**RECORDS PROVIDED:**
------------------------------

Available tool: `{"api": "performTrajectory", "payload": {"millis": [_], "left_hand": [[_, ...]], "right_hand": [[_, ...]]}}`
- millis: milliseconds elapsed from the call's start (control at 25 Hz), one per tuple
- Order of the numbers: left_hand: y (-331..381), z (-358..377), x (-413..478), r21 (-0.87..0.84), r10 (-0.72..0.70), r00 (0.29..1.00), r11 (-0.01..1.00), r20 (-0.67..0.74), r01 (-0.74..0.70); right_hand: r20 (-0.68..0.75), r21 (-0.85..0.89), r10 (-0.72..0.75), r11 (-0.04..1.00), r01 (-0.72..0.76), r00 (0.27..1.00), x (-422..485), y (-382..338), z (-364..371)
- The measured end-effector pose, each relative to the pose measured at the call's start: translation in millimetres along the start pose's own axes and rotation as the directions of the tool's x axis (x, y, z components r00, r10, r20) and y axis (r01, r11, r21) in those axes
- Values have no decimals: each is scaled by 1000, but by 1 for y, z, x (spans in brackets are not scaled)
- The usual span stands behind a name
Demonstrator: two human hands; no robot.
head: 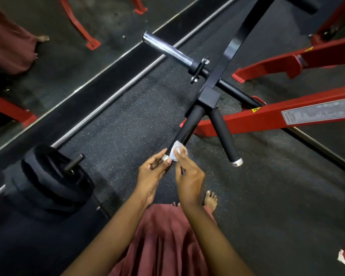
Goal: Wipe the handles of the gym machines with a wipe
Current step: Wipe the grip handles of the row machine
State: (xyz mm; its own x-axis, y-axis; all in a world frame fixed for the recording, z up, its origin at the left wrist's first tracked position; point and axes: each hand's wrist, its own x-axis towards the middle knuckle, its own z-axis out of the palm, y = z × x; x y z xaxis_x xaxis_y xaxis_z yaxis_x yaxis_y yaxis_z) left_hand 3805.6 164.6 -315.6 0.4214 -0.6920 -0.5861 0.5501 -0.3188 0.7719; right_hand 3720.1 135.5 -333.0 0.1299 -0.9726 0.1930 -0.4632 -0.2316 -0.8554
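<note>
The white wipe (pixel 177 152) is pressed round the near end of the black foam handle (pixel 188 127), pinched there by the right grip (pixel 189 179), while the left grip (pixel 153 174) clasps the handle's chrome end cap (pixel 165 157), beside the twin handle (pixel 223 134).

Two handles fork toward the viewer from a block (pixel 208 96) at the near end of a bar (pixel 237 36). The left hand (pixel 151 174) grips the tip of the left handle (pixel 187 124). The right hand (pixel 188 176), just beside it, presses a wipe (pixel 176 153) on that handle. The right handle (pixel 224 136) stands apart to the right. A peg (pixel 167 49) projects left from the bar, behind the handles. Weight plates (pixel 56 176) lie on the floor (pixel 118 120) at left. A frame beam (pixel 271 116) lies at right.
</note>
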Motion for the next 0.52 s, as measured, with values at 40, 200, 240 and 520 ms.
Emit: {"api": "performTrajectory", "payload": {"millis": [40,200,240,520], "left_hand": [[0,0,0,1,3,1000,1000,-2,-3],[-2,4,-3,19,30,999,999,-16,-30],[-2,4,-3,15,34,999,999,-17,-34],[-7,5,-3,95,136,990,987,-33,-132]], "right_hand": [[42,-3,-34,999,34,999,-2,1,-7],[-17,12,-1,1000,1,1000,68,2,-28],[-13,-37,8,999,-8,1000,89,1,-27],[160,-179,41,984,-12,986,57,1,-12]]}}
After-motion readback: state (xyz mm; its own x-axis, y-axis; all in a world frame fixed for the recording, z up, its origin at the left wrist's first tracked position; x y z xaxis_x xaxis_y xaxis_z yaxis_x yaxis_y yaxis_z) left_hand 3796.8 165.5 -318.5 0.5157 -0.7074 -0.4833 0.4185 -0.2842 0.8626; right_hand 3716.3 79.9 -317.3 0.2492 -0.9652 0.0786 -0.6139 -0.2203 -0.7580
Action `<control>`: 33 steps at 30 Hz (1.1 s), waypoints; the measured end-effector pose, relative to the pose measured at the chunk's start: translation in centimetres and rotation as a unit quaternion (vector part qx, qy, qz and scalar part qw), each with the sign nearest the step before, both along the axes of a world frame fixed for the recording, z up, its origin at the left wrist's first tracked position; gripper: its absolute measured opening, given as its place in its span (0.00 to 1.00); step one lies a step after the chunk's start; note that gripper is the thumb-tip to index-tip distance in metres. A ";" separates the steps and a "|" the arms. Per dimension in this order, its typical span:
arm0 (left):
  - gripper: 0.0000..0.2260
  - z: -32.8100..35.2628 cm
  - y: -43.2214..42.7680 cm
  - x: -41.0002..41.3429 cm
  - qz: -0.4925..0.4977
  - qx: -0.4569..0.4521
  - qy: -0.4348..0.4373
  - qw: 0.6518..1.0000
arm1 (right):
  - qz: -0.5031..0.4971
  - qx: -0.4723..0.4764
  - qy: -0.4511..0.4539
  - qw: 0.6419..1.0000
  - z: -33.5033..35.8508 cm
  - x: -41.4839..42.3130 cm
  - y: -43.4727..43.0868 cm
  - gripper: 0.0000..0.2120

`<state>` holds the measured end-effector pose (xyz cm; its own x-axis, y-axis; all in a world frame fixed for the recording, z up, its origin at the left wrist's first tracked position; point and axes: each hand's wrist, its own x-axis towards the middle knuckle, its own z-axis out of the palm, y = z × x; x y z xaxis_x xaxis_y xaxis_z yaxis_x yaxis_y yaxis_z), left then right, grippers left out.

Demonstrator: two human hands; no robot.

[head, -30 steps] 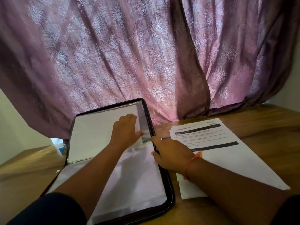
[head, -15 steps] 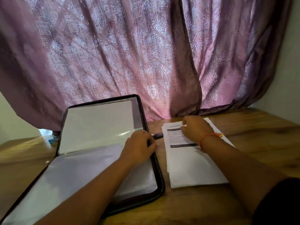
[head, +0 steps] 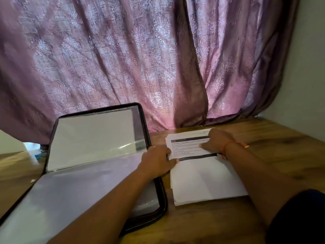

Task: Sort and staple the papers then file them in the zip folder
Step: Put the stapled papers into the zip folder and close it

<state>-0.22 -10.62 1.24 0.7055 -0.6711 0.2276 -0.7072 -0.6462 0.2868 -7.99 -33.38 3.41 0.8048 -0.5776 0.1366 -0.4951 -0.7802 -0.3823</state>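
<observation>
Wooden table: papers lie lengthwise away, seemingly under both hands.

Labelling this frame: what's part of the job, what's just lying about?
Job: papers, zip folder, left hand and right hand, both on the papers.
Lying about: curtain, blue item behind the folder, too blurred to name.

— What lies on the counter?
— An open zip folder on the left, its lid propped up against the pink curtain. Just beside it, a stack of papers with printed text on top.
— And the hands?
— The left hand rests at the stack's left edge; the right hand, with an orange wristband, lies flat on the top sheet.
</observation>
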 end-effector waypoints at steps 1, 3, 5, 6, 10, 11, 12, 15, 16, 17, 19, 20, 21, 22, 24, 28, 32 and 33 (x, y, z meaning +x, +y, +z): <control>0.19 -0.3 -0.1 0.0 0.000 0.004 -0.023 1.000 | 0.006 0.027 -0.007 1.000 0.0 -0.2 -0.3 0.27; 0.20 -0.6 -0.1 -0.1 0.002 0.008 -0.042 0.999 | 0.006 0.074 -0.031 0.997 0.0 -0.5 -0.8 0.28; 0.20 -0.6 -0.1 -0.2 -0.001 0.004 -0.047 0.999 | 0.003 0.114 -0.064 0.991 -0.1 -0.8 -1.4 0.30; 0.19 -0.6 0.0 -0.2 -0.001 0.000 -0.048 0.999 | 0.006 0.130 -0.074 0.989 -0.2 -0.9 -1.5 0.31; 0.17 -0.7 0.2 -0.2 -0.001 -0.011 -0.042 0.999 | 0.024 0.195 -0.091 0.976 -0.4 -1.0 -2.4 0.33; 0.17 -0.7 0.1 -0.2 0.002 -0.011 -0.042 0.999 | 0.021 0.200 -0.093 0.975 -0.7 -0.7 -3.1 0.40; 0.18 -0.7 0.1 -0.2 0.006 -0.010 -0.044 0.999 | 0.026 0.203 -0.097 0.974 -1.4 -0.1 -4.3 0.48; 0.19 -0.9 -0.1 0.0 0.008 -0.017 -0.042 0.999 | 0.057 0.215 -0.097 0.970 -4.2 2.4 -8.8 0.56; 0.19 -0.9 -0.1 0.1 0.008 -0.020 -0.040 0.999 | 0.064 0.216 -0.099 0.969 -4.4 2.7 -9.5 0.57; 0.19 -1.0 -0.1 0.1 0.009 -0.023 -0.038 0.999 | 0.068 0.213 -0.104 0.969 -4.4 2.8 -9.8 0.58; 0.20 -1.1 -0.1 0.1 0.012 -0.024 -0.037 0.999 | 0.056 0.203 -0.110 0.971 -3.1 1.8 -8.6 0.51; 0.20 -1.0 -0.1 0.1 0.014 -0.023 -0.036 0.999 | 0.043 0.190 -0.111 0.975 -2.2 1.1 -7.5 0.43; 0.20 -1.0 -0.1 0.0 0.017 -0.022 -0.037 0.999 | 0.034 0.178 -0.109 0.977 -1.3 0.3 -6.2 0.33; 0.20 -1.0 -0.1 0.0 0.019 -0.020 -0.039 0.999 | 0.026 0.169 -0.106 0.980 -0.8 0.0 -5.7 0.24; 0.20 -0.9 -0.1 -0.1 0.023 -0.014 -0.043 0.999 | 0.024 0.148 -0.100 0.984 -0.5 -0.1 -5.3 0.13; 0.20 -0.9 -0.2 -0.2 0.023 -0.015 -0.042 0.999 | 0.007 0.123 -0.100 0.987 -0.8 0.2 -5.9 0.14; 0.20 -0.9 -0.2 -0.2 0.026 -0.013 -0.035 0.999 | -0.004 0.147 -0.105 0.984 -0.7 0.3 -6.1 0.23; 0.20 -0.8 -0.1 -0.2 0.026 -0.013 -0.032 0.999 | -0.005 0.154 -0.109 0.982 -0.7 0.4 -6.1 0.23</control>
<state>-0.44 -10.77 0.40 0.7223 -0.6278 0.2900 -0.6908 -0.6748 0.2597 -7.63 -39.47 2.76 0.7699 -0.6264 0.1220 -0.3830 -0.6064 -0.6968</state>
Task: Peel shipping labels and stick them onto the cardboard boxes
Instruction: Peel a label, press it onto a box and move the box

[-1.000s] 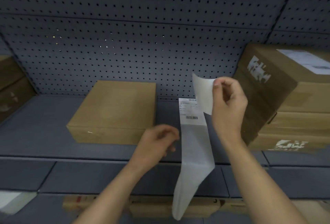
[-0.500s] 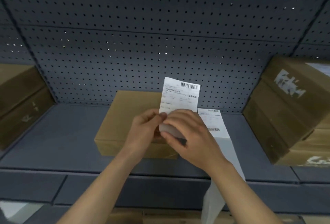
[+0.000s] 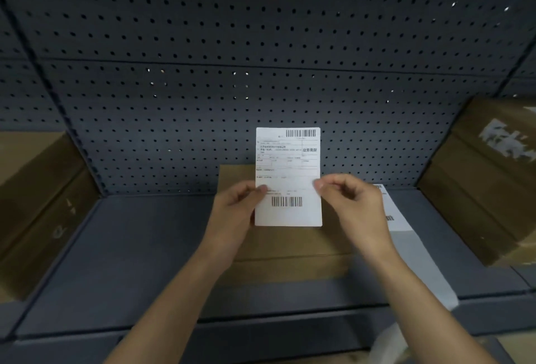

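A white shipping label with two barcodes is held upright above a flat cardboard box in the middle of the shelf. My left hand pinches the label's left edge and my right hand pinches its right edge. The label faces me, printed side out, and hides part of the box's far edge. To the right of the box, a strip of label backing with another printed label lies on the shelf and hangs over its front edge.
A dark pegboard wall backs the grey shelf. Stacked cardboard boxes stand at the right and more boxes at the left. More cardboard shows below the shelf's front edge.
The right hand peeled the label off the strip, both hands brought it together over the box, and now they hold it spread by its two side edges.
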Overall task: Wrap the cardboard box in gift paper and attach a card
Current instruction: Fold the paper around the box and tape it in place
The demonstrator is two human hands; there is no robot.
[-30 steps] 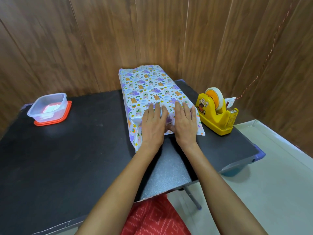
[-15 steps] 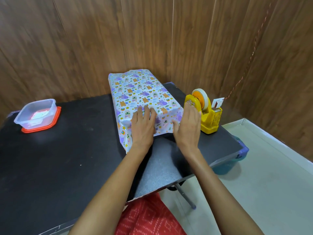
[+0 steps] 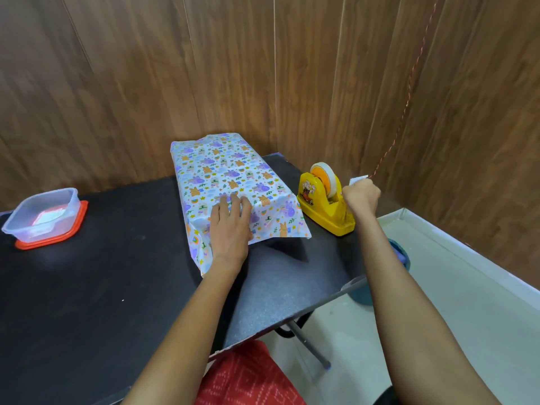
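Note:
The box wrapped in animal-print gift paper (image 3: 222, 171) lies lengthwise on the black table (image 3: 102, 287). At its near end a loose paper flap (image 3: 280, 226) sticks out over the table. My left hand (image 3: 230, 226) lies flat on that near end, pressing the paper down. My right hand (image 3: 362, 197) is closed at the cutter end of the yellow tape dispenser (image 3: 318, 206), right of the box. The tape strip itself is hidden by the fingers. A small white card (image 3: 357, 180) on a red string (image 3: 409, 83) shows just behind my right hand.
A clear plastic container on an orange lid (image 3: 43, 214) stands at the table's far left. Wooden wall panels close off the back and right. A blue object (image 3: 399, 252) sits on the floor beside the table's right edge.
My right hand has left the box's near end and moved right to the tape dispenser, closing there. My left hand has stayed pressed on the paper.

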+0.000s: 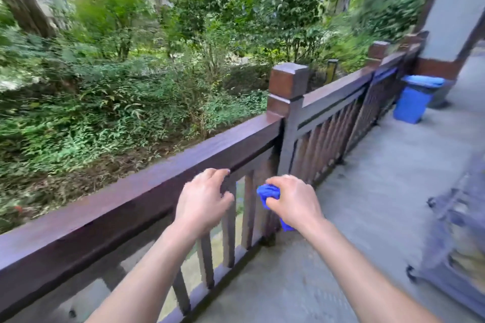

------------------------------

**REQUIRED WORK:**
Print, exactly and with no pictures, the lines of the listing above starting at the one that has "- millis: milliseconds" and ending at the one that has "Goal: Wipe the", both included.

**RESPONSE BELOW:**
- millis: milliseconds elapsed from the call's start (control at 25 Hz), one per tuple
- Order of the numbers: left_hand: y (-331..381), z (-358..377), x (-413..478), r21 (-0.87..0.84), r10 (-0.72..0.70), r00 (0.29..1.00), r11 (-0.01..1.00), r20 (-0.67..0.74), r01 (-0.74..0.70); right_hand: r20 (-0.68..0.75), r21 (-0.85..0.89), r10 (-0.72..0.75), r11 (-0.04..1.00), r01 (-0.72..0.76), r00 (0.27..1.00), x (-422..485), y (-382..338), z (-364..371)
- The measured end-effector pose, each relative to the pose measured at the call's start: translation in millimetres along the start pose's own axes and rotation as the directions of the tool's x axis (x, y, z components r00, r10, r20) and y axis (r01, r11, r21) in those axes
- Values have no decimals: each is scaled by 1000, but by 1 for y, z, x (spans in brackets are not scaled)
- The usual span stands behind a name
Demonstrator: two human hands; no robot.
head: 
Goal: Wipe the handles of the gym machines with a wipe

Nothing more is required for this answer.